Key Responsibilities:
- Lead the development of study-specific eTMF plans for assigned clinical studies.
- Perform quality control of documents submitted to the eTMF using established acceptable criteria.
- Ensure clinical trial documentation is consistent with eTMF specifications, ICH-GCP guidelines, regulatory requirements, and applicable SOPs.
- Address eTMF questions pertaining to how documents are filed, and user questions related to the eTMF system.
- Ensure documents that fail TMF quality control and/or TMF quality review are effectively remediated and provide best practice recommendations, as needed.
- Maintain Essential Document Lists (EDLs) on an ongoing basis.
- Monitor and identify study-specific eTMF trends and communicate to Clinical Operations and/or other functional teams as needed.
- Assist with inspection/audit-related activities (e.g., preparation, correction action plans).
- Maintain up-to-date knowledge of the TMF Reference Model, industry best practices, and regulatory requirements.

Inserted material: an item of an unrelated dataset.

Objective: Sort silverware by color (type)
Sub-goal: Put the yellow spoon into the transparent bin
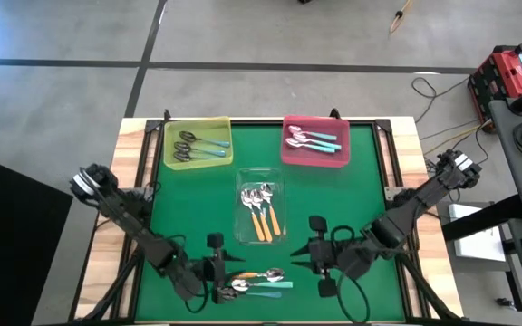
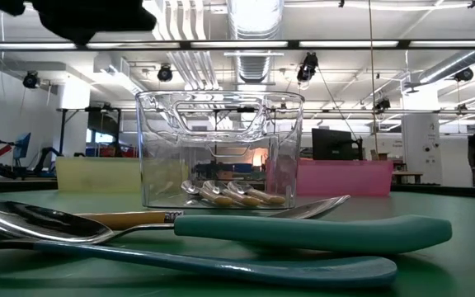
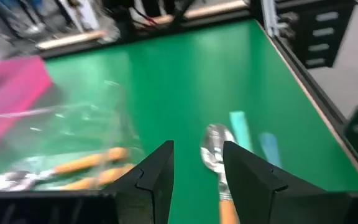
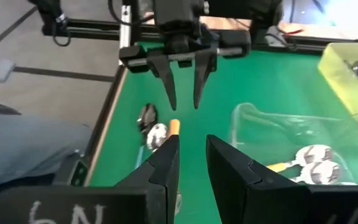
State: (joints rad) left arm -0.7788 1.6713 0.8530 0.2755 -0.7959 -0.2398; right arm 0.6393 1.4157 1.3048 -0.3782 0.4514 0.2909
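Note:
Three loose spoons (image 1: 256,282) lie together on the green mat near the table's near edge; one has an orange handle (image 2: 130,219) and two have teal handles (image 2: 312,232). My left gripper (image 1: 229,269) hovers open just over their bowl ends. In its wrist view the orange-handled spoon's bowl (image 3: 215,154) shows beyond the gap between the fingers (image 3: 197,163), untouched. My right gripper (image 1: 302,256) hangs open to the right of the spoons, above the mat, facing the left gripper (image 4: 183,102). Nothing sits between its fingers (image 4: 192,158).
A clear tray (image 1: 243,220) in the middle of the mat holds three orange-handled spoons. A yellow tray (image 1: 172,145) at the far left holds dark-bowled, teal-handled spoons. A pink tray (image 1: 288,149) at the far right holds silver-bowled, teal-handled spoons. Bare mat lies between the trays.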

- Support Clinical Operations Lead/Clinical Operations Manager in performing CRO oversight as per agreed parameters.
- Collaborate with study team leads to lead the setup of studies, study teams, and sites in the CTMS ensuring programs are configured according to the specific study requirements.

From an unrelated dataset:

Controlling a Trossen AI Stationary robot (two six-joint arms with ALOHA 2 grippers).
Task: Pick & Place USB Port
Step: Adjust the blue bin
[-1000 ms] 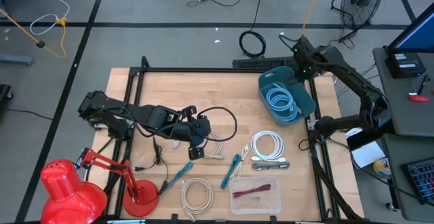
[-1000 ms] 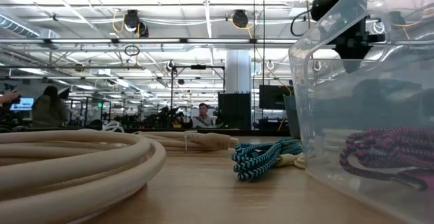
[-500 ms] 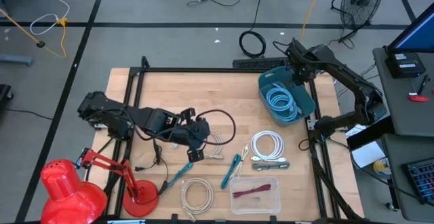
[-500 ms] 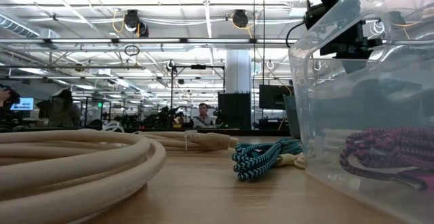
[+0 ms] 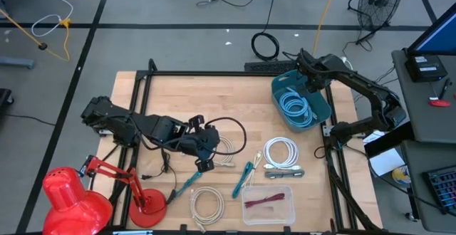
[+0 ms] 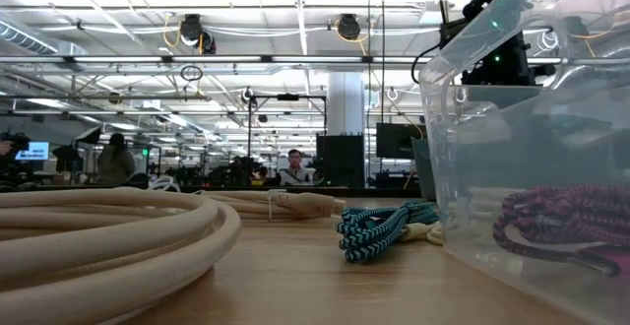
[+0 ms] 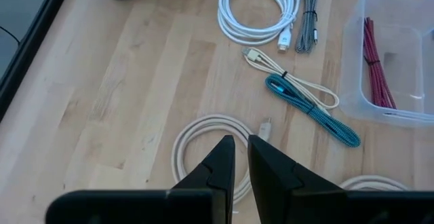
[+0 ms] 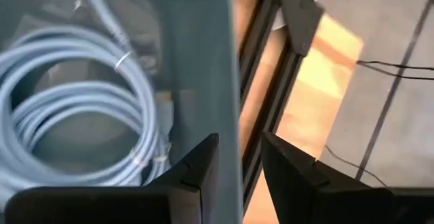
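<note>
A teal bin (image 5: 319, 101) at the far right holds a coiled light-blue USB cable (image 8: 74, 108). My right gripper (image 8: 239, 142) hangs open over the bin's far right corner, one finger above the inside and one above the outside of the wall (image 8: 229, 61), apart from it. My left gripper (image 7: 241, 142) hovers mid-table above a cream cable coil (image 7: 203, 139), its tips all but together with nothing between them. A white coil (image 5: 280, 152), a grey cable (image 5: 285, 171), a teal braided cable (image 7: 312, 108) and a thin cream cable (image 7: 291, 81) lie flat on the wood.
A clear container (image 5: 267, 205) with a red cable stands at the near edge, beside another cream coil (image 5: 206, 203). A red desk lamp (image 5: 68, 199) is at the near left corner. Black frame rails (image 5: 214, 73) border the table, with a power strip (image 5: 267, 67) at the far edge.
My right gripper has come down and toward the table's left edge, over the teal bin's far corner, tipping steeper as it went.
</note>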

- Manage end-user and group permission settings.
- Lead meetings to escalate trends, issues, and establish standards based on current industry standards.
- Continually assess that CTMS features are functioning properly and efficiently; track all issues and observations for future enhancement.
Qualifications:
- Minimum Bachelor’s degree in science/healthcare field required.

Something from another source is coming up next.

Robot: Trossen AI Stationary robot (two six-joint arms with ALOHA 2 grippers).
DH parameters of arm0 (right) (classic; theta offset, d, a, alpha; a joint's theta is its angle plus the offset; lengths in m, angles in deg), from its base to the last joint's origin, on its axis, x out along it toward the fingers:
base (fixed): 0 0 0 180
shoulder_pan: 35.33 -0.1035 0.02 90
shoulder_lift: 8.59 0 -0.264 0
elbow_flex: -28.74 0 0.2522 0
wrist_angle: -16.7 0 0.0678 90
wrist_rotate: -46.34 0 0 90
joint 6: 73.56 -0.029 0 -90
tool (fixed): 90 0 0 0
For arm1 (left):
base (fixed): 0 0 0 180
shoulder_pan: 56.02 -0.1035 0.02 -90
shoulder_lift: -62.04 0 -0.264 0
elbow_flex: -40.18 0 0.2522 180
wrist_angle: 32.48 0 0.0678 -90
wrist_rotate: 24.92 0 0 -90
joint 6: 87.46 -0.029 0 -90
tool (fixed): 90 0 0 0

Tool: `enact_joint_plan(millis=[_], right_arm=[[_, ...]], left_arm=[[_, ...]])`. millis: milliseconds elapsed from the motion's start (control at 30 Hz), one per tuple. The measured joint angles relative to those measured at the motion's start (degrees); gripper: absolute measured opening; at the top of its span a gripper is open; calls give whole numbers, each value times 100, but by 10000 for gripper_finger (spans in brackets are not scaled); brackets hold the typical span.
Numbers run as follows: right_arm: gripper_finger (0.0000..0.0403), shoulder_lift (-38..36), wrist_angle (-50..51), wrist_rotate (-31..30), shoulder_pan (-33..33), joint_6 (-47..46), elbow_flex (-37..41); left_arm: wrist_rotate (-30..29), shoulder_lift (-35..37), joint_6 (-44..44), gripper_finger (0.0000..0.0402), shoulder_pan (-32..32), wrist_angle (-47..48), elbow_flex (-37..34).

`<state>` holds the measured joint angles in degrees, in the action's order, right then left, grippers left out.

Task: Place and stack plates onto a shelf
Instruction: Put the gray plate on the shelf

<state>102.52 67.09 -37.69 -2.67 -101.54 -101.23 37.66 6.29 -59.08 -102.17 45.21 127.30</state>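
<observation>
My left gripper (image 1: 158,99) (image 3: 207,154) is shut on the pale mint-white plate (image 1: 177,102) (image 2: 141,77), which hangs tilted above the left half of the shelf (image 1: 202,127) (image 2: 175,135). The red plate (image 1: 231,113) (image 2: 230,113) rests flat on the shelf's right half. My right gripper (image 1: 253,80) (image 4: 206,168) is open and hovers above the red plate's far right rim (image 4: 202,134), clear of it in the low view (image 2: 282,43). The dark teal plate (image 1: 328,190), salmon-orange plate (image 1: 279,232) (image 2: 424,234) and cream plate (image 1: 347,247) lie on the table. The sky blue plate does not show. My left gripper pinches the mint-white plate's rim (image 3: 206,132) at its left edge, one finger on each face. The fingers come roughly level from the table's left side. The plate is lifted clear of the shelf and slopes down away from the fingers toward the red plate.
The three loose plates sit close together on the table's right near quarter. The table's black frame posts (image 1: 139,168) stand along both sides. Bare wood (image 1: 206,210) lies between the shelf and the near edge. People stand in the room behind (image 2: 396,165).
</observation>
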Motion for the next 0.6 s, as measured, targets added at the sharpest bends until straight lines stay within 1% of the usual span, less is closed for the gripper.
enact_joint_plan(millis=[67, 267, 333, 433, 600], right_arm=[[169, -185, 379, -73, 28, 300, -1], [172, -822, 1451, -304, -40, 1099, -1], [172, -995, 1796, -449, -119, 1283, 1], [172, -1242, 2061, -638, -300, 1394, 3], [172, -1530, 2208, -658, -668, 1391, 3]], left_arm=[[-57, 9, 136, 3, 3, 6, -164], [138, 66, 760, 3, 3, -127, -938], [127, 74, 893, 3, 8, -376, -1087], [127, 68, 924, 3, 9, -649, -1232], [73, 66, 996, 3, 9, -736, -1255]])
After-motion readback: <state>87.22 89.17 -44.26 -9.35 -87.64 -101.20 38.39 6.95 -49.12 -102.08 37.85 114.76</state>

- 3+ years of relevant clinical research and TMF experience at a biotechnology, pharmaceutical company, or CRO required.
- Previous experience working in eTMF system software; experience in Veeva Vault CTMS & eTMF system software preferred.
- Good working knowledge of GCP and local clinical trial rules and regulations.
- Superior organizational, problem-solving, communication, strategic, interpersonal, and negotiating skills.
- Proven stable performance records over past 2-3 years.